EXERCISE GOAL => Starting with the line that contains "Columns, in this" and stopping after the line that contains "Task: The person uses", return each line below exactly as written, with no others.

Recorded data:
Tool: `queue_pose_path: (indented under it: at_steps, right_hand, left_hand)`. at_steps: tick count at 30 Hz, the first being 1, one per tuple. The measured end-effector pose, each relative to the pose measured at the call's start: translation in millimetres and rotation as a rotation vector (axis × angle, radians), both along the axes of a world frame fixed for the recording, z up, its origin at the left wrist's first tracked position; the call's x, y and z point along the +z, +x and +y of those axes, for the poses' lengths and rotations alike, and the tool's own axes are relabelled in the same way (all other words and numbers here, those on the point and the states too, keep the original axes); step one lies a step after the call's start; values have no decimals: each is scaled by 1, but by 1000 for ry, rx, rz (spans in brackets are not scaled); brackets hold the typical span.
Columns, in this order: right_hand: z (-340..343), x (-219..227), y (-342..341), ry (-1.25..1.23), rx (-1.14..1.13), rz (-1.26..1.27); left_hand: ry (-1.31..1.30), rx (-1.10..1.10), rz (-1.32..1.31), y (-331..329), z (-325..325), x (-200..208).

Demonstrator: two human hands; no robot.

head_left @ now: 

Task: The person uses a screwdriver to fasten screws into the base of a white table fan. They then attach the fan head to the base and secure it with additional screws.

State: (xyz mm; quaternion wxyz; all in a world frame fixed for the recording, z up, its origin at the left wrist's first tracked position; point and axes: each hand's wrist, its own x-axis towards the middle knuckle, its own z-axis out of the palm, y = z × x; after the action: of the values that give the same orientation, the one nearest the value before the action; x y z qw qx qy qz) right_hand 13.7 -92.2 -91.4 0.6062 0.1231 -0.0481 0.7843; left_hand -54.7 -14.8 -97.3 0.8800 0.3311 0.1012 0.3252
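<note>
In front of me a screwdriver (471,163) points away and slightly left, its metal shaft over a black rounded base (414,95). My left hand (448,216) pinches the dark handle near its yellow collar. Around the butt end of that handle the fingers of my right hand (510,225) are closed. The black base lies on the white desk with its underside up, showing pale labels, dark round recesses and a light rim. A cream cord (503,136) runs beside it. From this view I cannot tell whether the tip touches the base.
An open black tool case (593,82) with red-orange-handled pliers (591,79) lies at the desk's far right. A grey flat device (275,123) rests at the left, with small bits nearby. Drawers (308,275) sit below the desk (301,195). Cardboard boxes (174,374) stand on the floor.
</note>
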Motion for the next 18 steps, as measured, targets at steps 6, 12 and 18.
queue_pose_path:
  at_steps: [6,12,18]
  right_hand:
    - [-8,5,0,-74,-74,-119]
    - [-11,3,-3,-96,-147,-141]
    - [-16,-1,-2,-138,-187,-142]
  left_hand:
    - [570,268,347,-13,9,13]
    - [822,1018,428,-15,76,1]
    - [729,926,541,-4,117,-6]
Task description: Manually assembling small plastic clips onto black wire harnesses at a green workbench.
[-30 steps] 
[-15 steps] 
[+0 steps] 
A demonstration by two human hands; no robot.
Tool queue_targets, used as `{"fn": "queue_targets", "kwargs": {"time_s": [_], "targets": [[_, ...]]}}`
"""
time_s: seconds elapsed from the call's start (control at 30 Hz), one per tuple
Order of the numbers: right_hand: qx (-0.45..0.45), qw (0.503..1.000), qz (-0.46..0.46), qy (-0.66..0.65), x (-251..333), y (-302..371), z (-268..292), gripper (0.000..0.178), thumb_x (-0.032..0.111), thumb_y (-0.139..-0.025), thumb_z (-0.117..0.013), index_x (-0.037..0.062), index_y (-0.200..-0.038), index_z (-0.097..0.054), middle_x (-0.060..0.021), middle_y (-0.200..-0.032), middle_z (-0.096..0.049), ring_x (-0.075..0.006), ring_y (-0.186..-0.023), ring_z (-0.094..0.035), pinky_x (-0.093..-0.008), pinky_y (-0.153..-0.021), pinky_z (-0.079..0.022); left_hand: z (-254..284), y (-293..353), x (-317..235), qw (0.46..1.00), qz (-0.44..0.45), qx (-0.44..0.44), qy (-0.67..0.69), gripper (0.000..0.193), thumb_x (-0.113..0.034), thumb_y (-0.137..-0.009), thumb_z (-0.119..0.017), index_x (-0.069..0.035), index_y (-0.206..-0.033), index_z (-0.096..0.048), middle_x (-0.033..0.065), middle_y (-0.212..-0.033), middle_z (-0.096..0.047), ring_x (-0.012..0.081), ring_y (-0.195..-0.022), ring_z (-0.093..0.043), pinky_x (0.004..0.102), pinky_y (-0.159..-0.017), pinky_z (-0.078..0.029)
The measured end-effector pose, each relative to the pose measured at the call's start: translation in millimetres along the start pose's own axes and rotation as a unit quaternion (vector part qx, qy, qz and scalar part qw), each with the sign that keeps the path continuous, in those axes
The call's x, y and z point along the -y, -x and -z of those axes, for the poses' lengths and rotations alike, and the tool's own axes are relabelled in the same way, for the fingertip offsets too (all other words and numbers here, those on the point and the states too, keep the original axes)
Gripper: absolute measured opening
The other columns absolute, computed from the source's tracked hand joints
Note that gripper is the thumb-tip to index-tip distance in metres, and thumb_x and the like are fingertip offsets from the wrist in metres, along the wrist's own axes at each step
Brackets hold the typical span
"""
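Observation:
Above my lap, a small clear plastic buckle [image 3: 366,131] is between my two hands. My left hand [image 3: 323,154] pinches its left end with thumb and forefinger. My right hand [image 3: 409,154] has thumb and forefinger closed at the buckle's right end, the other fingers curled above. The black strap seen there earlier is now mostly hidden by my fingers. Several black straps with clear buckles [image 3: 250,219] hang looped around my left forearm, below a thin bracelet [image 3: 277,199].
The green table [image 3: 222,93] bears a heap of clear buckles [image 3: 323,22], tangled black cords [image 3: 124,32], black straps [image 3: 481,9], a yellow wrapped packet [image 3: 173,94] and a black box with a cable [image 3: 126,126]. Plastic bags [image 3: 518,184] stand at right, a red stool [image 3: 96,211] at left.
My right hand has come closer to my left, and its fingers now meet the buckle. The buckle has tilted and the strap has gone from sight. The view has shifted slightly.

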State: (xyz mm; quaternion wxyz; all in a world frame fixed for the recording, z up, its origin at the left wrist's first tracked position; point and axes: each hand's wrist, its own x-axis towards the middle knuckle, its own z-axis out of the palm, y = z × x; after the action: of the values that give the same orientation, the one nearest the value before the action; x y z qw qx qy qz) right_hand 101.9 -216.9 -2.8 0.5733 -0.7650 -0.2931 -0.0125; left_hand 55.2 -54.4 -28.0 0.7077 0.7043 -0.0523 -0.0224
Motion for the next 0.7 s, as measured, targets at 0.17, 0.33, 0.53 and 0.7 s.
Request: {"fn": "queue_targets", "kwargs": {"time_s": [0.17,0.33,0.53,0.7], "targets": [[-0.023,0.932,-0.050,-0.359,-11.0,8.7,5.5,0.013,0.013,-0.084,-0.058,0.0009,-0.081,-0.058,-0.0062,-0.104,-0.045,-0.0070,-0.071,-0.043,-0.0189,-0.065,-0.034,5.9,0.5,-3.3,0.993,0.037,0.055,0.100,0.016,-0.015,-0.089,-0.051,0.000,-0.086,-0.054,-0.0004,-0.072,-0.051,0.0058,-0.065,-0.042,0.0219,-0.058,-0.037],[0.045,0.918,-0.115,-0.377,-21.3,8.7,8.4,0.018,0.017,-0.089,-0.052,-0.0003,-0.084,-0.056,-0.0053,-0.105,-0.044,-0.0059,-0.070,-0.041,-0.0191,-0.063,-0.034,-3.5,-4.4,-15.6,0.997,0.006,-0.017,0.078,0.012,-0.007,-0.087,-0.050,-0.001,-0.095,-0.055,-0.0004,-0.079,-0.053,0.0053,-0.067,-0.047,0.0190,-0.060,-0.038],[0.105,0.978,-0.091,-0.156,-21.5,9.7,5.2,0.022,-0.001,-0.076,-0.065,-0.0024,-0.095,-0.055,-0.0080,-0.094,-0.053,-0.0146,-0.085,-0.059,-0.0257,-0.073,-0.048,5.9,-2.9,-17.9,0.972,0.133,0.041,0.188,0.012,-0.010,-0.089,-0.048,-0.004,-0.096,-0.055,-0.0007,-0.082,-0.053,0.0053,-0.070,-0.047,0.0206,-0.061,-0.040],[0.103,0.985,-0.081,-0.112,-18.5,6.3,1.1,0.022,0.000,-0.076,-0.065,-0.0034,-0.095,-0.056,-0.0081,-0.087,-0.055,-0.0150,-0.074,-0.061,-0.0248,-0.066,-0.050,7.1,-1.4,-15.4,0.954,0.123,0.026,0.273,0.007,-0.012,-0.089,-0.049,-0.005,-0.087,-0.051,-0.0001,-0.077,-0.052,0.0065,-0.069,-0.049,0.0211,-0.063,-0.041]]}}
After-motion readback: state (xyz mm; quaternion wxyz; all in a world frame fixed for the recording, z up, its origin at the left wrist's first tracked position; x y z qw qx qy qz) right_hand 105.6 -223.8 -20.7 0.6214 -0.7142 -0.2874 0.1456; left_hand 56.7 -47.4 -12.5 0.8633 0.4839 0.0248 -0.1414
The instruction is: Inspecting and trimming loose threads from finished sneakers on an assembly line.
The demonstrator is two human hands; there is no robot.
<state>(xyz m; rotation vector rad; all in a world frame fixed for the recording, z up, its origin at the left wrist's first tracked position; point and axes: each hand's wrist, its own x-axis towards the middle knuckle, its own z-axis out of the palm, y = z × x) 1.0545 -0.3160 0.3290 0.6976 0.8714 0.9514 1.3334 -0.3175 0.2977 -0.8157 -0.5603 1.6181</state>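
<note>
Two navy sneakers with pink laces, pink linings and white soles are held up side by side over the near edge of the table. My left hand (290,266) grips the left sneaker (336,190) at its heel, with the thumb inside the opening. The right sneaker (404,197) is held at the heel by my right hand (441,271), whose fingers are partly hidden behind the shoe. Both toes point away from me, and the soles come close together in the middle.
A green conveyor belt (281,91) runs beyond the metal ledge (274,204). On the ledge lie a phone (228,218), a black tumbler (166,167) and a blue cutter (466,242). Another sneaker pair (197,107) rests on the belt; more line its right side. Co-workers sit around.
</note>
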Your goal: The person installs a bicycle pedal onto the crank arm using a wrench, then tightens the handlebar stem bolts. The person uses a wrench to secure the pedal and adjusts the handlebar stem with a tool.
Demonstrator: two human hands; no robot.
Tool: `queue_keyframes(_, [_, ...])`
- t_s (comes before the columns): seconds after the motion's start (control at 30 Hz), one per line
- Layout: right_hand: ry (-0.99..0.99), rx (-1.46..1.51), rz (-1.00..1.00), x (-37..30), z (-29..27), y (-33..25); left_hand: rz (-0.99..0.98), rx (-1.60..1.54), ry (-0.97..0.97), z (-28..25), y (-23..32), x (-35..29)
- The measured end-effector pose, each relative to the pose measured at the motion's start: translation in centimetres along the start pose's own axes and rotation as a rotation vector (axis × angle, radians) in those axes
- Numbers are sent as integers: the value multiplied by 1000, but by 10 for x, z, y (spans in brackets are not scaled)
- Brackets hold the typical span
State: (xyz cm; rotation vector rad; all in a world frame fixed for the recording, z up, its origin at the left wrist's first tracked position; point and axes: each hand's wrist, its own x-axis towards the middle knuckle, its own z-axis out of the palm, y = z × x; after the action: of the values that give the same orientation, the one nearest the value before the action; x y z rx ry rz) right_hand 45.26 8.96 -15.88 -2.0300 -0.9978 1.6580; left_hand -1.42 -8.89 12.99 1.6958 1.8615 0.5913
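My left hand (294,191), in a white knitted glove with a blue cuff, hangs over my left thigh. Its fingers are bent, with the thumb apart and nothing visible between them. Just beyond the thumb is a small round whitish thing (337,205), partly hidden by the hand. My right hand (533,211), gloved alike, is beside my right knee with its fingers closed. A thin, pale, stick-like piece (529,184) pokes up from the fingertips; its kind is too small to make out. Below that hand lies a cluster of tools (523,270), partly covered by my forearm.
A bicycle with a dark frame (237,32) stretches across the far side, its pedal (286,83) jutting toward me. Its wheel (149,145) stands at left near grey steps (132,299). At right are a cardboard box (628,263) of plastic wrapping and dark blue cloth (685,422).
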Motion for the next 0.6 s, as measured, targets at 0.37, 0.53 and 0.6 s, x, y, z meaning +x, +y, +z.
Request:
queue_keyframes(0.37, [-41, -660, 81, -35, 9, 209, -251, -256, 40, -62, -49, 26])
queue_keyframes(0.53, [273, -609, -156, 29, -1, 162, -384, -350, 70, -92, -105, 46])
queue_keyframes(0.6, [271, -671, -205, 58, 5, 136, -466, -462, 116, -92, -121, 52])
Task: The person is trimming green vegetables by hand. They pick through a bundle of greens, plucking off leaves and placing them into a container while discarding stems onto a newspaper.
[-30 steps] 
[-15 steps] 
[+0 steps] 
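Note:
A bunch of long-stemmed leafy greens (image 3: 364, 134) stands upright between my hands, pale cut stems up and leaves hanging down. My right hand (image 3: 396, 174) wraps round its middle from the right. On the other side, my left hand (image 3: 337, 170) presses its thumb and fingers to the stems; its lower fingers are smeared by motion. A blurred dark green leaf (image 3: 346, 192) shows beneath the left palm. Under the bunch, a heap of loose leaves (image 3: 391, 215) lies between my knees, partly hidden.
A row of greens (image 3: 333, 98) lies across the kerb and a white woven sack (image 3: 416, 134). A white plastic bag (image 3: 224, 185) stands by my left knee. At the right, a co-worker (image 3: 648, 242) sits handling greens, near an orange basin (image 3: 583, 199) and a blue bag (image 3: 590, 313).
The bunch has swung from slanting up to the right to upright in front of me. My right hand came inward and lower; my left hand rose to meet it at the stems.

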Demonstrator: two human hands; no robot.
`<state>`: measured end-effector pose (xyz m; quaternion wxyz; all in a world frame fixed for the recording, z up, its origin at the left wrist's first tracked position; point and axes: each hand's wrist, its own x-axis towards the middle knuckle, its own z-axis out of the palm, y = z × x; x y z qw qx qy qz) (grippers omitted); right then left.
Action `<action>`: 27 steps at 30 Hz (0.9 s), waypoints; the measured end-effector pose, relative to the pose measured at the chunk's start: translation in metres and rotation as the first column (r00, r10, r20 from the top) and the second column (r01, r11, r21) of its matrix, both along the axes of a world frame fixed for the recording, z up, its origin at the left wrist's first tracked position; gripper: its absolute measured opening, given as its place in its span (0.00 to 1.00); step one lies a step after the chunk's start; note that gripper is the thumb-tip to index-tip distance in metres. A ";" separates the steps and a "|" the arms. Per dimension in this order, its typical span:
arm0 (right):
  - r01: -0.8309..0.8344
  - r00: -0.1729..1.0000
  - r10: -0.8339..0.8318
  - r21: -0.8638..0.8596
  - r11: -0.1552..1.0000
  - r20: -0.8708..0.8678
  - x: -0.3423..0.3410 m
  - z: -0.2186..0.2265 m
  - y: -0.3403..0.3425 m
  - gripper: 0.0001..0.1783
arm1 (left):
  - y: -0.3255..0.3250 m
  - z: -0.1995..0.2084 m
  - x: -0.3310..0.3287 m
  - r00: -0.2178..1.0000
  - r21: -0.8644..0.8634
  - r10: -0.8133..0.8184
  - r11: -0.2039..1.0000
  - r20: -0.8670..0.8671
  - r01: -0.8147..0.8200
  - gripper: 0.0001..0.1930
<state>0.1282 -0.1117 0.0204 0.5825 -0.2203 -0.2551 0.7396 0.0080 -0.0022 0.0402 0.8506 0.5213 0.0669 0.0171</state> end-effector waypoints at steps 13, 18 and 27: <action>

EXPECTED ANSWER =>
Columns, in this order: right_hand: z (-340..343), x (-219..227), y (-342..341), ry (-1.25..1.23), rx (-1.14..1.13), rz (-1.26..1.27); left_hand: ry (-1.31..1.30), rx (-1.10..1.10), rz (-1.32..1.31), y (-331..329), z (-325..325), x (-200..208).

Demonstrator: two human hands; no robot.

head_left @ now: 

Task: The person uses a screwdriver to fasten screws into the base of a white table fan. They then attach the fan head to the base and secure it with additional screws.

This exercise is finished.